# What you need to do
Only the lines from the top of the data through the line with "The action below" should be repeated, each exactly as written.

=====

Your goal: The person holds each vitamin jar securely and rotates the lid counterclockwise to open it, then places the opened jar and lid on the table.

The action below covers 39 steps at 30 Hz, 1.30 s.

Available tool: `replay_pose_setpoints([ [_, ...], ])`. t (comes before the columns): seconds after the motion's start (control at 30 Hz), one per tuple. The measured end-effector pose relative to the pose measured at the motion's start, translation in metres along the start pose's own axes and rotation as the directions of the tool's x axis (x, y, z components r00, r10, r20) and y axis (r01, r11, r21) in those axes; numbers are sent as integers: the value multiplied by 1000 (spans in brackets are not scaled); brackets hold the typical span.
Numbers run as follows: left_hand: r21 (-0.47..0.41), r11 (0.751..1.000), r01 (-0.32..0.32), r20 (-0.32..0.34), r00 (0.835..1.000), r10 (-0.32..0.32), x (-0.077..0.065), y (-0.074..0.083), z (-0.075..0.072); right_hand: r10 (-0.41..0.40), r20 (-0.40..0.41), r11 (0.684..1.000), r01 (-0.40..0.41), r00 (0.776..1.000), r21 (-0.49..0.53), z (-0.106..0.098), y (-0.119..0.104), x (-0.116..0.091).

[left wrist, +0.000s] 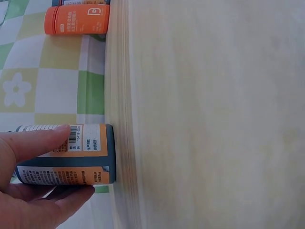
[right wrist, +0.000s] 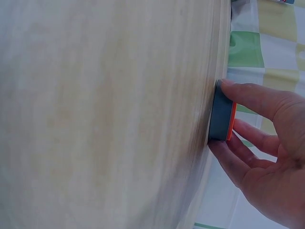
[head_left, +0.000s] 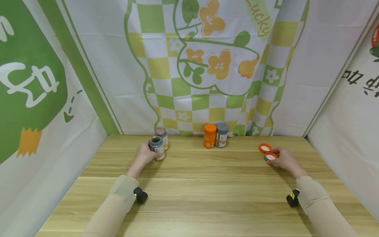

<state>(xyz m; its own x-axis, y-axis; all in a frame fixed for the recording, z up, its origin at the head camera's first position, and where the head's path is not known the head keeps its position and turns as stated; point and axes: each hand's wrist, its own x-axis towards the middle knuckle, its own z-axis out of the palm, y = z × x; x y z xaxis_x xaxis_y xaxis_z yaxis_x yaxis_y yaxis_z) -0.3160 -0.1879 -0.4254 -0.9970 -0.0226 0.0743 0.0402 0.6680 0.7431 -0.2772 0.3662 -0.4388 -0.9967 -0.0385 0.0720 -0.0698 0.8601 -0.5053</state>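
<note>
My left hand [head_left: 144, 153] grips a grey bottle [head_left: 160, 150] with a white and orange label; it stands upright on the table and its mouth is uncovered. Just behind it is a second capless grey bottle [head_left: 164, 134], partly hidden, with something pinkish at its mouth. In the left wrist view, the thumb lies along the held bottle's label [left wrist: 71, 143]. Over on the right, my right hand [head_left: 285, 158] pinches a grey cap [right wrist: 220, 112] by its side. The cap lies inside up, showing an orange rim and white inside. Another upturned orange-rimmed cap [head_left: 265, 148] lies beside it.
At the middle of the table's back edge stand an orange bottle [head_left: 210, 136] and a grey bottle [head_left: 221, 135], both capped and side by side. A patterned curtain [head_left: 219, 98] hangs behind the wooden table [head_left: 207, 194], with printed cloth walls on both sides.
</note>
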Motion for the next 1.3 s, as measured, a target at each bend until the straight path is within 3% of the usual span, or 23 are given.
replay_pose_setpoints([
  [0.63,-12,1000,6,32,999,-5,-1,0,-1,-8,3,1000,8,1000,-8,-1,1,0],
  [1.3,-26,1000,12,8,1000,-11,-9,2,-4,-8,-13,999,8,1000,32,0,1,-4],
])
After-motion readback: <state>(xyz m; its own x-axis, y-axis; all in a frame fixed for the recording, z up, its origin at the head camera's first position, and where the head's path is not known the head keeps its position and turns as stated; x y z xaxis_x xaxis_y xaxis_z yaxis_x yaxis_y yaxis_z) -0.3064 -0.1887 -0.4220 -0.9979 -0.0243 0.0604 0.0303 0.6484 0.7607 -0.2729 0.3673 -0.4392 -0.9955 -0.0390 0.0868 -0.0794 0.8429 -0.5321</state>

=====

# Response to the task
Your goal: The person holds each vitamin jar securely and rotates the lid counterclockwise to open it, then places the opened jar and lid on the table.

The action below covers 39 steps at 30 Hz, 1.30 s.

The output has nothing more to it.